Psychologische Auswirkungen
Die Auswirkungen des verdeckten »weiblichen« Narzissmus auf persönliche zwischenmenschliche Beziehungen sind ebenfalls von Bedeutung. In jeder zwischenmenschlichen Beziehung (Partnerschaften, Freundschaften oder auch innerhalb der Familie) kann ein stark narzisstisches Verhalten zu Ungleichgewichten und Konflikten führen. Es ist wichtig, dass sowohl Betroffene als auch ihre Partner, Freunde und Familienmitglieder verstehen, wie narzisstische Tendenzen die Beziehungsdynamik beeinflussen können.
Auf die persönliche Psyche
Betroffene (der Narzisst oder die Narzisstin) werden immer weiter in einen Strudel gezogen, der gefüllt ist mit Neid, passiv-aggressiven Verhalten, Empathielosigkeit und der Unfähigkeit der Selbstreflexion. Durch die Bestätigung der »Flying Monkeys« und durch die verzerrte Welt von Social Media, kann sich der verdeckte / weibliche Narzissmus ungehemmt ausbreiten und im schlimmsten Fall Grenzen überschreiten, die in einer malignen Persönlichkeitsstörung enden.

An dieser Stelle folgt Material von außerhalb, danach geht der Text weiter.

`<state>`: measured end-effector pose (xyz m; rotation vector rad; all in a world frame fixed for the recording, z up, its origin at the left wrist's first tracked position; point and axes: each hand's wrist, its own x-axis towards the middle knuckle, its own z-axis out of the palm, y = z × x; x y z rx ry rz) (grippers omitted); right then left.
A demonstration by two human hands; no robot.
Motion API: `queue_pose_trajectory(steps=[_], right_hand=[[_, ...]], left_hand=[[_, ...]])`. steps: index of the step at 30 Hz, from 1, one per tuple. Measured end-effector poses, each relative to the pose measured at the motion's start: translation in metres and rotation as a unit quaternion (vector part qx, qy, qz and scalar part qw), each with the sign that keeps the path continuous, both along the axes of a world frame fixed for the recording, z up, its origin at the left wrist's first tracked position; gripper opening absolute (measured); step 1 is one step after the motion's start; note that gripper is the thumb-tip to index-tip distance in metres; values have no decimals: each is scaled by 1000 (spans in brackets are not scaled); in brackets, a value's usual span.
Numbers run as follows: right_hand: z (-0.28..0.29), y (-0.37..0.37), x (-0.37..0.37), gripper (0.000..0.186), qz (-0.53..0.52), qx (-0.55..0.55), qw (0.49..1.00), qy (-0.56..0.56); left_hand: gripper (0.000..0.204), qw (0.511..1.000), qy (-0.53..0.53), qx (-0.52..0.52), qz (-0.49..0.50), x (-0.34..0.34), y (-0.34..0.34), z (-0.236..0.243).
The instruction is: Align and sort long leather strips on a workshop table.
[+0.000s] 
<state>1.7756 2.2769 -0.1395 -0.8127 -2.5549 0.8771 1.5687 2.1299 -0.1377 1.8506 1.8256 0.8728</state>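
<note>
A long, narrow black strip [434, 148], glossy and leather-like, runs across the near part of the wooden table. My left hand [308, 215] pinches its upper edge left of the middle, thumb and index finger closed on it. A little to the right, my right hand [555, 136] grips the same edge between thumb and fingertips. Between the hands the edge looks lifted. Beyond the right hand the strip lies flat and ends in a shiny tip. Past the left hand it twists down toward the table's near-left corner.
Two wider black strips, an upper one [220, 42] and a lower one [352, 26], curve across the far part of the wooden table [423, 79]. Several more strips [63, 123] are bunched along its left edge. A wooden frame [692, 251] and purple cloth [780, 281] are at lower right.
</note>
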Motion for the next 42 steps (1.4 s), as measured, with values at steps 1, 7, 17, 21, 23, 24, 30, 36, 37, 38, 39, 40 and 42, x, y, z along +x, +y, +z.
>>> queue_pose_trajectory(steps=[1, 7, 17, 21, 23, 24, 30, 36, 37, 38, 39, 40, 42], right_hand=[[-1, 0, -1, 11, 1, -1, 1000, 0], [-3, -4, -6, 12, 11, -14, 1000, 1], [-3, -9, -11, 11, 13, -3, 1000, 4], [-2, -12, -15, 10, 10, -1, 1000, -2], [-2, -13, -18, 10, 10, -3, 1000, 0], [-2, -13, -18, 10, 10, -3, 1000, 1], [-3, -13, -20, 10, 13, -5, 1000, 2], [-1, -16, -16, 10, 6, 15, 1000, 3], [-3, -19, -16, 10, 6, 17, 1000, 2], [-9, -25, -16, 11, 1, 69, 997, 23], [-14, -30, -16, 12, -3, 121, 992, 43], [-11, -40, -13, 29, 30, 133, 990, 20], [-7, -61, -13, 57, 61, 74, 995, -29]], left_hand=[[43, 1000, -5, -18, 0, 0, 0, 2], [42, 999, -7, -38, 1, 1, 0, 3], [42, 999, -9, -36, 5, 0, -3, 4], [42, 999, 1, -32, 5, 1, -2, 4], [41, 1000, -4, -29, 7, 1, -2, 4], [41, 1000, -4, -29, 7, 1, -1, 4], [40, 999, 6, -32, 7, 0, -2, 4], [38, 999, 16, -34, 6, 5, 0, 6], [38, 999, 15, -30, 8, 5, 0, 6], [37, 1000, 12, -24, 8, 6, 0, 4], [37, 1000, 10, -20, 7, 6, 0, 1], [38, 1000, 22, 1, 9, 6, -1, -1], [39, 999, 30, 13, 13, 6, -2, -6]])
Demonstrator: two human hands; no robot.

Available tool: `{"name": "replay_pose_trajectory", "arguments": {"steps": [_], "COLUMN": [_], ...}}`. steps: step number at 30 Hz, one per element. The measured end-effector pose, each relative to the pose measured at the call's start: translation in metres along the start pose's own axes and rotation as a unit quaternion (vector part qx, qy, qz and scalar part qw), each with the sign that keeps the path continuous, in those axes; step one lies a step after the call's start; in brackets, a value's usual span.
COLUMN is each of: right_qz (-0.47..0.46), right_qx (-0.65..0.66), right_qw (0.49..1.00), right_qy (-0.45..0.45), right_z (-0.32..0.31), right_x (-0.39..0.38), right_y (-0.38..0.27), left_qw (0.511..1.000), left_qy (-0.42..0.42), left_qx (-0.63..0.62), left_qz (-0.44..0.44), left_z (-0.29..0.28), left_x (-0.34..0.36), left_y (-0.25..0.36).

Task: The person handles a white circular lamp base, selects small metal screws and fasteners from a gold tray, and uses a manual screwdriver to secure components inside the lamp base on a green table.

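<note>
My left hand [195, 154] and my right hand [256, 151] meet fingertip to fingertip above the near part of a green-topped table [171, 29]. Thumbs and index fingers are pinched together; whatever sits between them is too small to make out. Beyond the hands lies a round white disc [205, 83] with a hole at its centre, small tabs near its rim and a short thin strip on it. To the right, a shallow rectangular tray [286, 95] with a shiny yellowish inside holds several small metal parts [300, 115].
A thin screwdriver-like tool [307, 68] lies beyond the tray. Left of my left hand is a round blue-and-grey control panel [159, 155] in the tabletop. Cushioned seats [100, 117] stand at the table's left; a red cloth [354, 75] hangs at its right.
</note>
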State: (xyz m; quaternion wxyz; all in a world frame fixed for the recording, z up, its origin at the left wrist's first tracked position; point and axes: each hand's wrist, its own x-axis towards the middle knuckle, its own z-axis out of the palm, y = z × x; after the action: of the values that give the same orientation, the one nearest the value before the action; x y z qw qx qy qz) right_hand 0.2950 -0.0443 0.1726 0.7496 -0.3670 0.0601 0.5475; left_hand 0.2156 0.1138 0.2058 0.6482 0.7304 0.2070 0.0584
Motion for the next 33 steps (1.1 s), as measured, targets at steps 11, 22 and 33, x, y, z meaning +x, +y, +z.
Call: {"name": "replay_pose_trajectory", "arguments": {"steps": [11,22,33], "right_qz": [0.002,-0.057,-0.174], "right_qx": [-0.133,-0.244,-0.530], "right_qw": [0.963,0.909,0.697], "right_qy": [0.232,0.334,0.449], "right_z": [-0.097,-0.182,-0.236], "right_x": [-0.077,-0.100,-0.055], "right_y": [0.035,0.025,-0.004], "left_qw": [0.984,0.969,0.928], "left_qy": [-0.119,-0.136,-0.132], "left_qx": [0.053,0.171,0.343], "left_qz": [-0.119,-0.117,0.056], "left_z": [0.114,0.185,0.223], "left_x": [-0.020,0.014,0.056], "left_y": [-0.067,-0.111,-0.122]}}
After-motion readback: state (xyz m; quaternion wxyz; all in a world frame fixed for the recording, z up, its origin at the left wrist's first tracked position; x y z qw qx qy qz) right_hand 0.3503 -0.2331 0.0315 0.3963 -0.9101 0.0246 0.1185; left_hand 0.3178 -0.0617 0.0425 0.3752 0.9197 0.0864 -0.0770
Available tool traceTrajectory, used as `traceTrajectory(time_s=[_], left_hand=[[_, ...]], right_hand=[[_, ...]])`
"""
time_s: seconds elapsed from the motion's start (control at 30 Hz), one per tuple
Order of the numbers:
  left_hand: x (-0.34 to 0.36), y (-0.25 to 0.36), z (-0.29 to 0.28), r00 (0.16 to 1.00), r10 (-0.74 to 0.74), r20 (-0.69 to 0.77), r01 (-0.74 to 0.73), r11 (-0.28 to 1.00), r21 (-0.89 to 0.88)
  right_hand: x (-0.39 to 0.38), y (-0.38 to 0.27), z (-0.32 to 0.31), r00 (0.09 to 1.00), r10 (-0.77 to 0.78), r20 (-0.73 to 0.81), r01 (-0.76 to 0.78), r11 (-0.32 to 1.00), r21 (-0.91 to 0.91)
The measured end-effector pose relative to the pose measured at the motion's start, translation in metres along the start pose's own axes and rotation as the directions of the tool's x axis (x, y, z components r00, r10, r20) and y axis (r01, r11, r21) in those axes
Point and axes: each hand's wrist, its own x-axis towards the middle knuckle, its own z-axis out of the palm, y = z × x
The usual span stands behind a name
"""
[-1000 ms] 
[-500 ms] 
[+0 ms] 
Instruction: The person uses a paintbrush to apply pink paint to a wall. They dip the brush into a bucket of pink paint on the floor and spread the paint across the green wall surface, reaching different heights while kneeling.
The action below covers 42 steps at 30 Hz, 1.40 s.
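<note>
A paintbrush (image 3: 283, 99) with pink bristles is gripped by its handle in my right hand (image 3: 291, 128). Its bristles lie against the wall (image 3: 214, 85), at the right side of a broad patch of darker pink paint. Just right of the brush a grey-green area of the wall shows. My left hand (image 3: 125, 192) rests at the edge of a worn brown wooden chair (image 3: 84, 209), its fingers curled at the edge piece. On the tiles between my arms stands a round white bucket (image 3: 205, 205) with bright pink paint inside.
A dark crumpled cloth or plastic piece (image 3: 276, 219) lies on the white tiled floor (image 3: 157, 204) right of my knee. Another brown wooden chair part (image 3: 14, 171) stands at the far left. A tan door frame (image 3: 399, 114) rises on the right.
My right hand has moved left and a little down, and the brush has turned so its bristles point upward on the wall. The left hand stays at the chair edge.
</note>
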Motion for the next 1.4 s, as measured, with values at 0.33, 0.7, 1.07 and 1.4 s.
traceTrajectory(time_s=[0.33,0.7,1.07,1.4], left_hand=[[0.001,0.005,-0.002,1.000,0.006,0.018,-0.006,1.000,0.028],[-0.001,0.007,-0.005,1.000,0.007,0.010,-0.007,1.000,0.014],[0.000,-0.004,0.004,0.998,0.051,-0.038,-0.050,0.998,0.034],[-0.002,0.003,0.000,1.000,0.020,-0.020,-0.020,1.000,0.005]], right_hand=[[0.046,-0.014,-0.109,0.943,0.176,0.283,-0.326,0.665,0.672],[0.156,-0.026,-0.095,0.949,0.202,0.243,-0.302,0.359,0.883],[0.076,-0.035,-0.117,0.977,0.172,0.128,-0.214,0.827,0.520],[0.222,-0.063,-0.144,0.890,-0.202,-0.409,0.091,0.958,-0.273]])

Auf die nahestehenden Personen
Das Umfeld ist auf zwei Arten schwer davon betroffen. Einerseits kann der verdeckte Narzisst oder die Narzisstin nahestehende Personen zu »Flying Monkeys« manipulieren oder als emotionale Quelle ausbeuten.
- Flying Monkeys:
Personen werden so lange bearbeitet und manipuliert, bis diese sich immer als schützende Person vor den Narzissten oder die Narzisstin stellen. Sie sind davon unabdingbar überzeugt, dass der Narzisst oder die Narzisstin das Opfer ist. Tatsachen werden schöngeredet und Heucheleien und Lügen werden ohne zu hinterfragen geglaubt. In den meisten Fällen werden Flying Monkeys von ihrer Aufgabe entbunden, wenn diese anfangen Fragen zu stellen oder plötzlich selbst als emotionale Quelle dienen.
- Emotionale Quelle:
Einem Narzissten oder einer Narzisstin als emotionale Quelle zu dienen, ist wohl das schlimmste aller Ergebnisse. Betroffene werden skrupellos und ohne Gnade so lange ausgebeutet, bis diese ein schweres Trauma erleiden. Betroffene können dadurch schwere Zwangs- und Angststörungen entwickeln und in sozialen Bereichen nur schwer erneut Vertrauen entwickeln. Suizid der Betroffenen ist ebenfalls keine Seltenheit. Der Narzisst oder die Narzisstin entzieht sich jeglicher Verantwortung und hinterlässt bei der Ex-Quelle (das können Partner, Freunde, Arbeitskollegen oder auch Familienmitglieder sein) eine Spur der Verwüstung und eine Landschaft aus Asche, auf der selten wieder was gedeihen kann.